Before the hon. Gentleman moves on from recruitment, may I ask whether he accepts that the other main problem with Army recruitment is the very large number of people who are being failed on medical grounds, often for very minor medical ailments that date back to their childhood? For instance, in the year to February 2017, some 10,600 people—both regular and reserves—who wanted to join the Army were told, “No, you cannot join on medical grounds.” At the same time, the regular Army was 3,000 recruits short. Does he believe that the MOD should look at that area again?
That situation was predictable when the system was set up. What is worse, I have heard stories about young people who have nearly got to the end of the selection process but do not get called back in, but then get a telephone call from some Capita call centre saying, “I’m sorry, you’ve failed. That is it.” I am sorry, but that is not the way to treat people who have tried to join the armed forces.

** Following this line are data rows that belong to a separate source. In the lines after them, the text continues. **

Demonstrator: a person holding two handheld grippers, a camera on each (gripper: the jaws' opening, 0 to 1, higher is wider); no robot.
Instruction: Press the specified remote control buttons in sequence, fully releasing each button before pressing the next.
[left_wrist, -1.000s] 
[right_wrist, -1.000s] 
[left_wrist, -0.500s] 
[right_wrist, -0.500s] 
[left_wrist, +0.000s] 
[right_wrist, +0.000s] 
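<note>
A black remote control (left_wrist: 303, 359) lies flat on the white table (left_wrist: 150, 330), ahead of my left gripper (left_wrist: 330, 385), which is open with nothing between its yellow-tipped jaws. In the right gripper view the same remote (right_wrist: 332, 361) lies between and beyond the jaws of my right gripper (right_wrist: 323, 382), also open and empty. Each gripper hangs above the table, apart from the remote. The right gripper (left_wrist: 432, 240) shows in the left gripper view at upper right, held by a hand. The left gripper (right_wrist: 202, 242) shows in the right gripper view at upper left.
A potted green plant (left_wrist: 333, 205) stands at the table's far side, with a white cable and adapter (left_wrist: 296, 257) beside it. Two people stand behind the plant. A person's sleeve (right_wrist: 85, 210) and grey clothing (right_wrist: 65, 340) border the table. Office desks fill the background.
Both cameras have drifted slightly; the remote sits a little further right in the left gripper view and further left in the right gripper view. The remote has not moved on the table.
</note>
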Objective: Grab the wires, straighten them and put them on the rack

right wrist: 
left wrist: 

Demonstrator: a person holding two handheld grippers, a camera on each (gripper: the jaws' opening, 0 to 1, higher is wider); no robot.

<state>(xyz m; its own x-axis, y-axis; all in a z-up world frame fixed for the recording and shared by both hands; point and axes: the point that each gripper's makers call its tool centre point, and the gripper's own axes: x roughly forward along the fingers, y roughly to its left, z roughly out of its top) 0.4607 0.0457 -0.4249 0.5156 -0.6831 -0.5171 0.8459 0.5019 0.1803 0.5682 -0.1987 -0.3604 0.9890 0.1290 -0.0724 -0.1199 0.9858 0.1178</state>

The right hon. Member for Rayleigh and Wickford (Mr Francois) makes a good point. When we had senior non-commissioned officers stationed in recruitment offices, they could work out how to handle the recruits and use their breadth of experience to explain what life in the armed forces is like. This situation could have been avoided. Unless something has changed radically in the last few years with injuries, I agree with the right hon. Gentleman. I had case in which someone had a childhood knee injury. That person had to wait six months for a decision and then the knee injury was flagged up as the reason why he could not join the armed forces. That cannot be acceptable.
I am sorry to hammer the nail, but this is very important, and we have the Secretary of State on the Front Bench at the moment to hear this. Is the hon. Gentleman aware that in some cases, people have been failed and prevented from joining the Army for relatively minor issues such as asthma? Paula Radcliffe and Sir Chris Hoy would have failed on the same grounds.
That prompts the question, “How are the tests being done, what criteria are being used and how are they being interpreted?” The problem is partly that if we have a civilianised and, as it has been described to me, bureaucratic, tick-box process, common sense does not kick in, and perhaps common sense is what we need as well.
The problem is that we need to look at the size of our armed forces from a strategic point of view. What do we actually need? A decision was taken suddenly that the answer was 82,000—the Army was told that that is what it would get because the budget required it—but we need to look at the strategic needs of our armed forces. Members of the Royal Navy are under severe pressure in terms of deployment. With smaller numbers, there is a bigger turnover of individuals. In addition, people are doing constant back-to-back tours, which is not good for morale or family life. If that is happening, the chances of people staying long term will clearly be affected.
We need to look at our Navy. The idea that we have a Navy that cannot deploy and that we have ships that are laid up—my hon. Friend the Member for Gedling said that we are not deploying ships—is a damning indictment. The sight this week of HMS Mersey, an offshore patrol vessel, escorting three Russian vessels through the English channel summed it up in one. We need to think seriously about what we need. The hon. Member for Gainsborough said that we are a maritime nation, and that it is about not just kit, but people.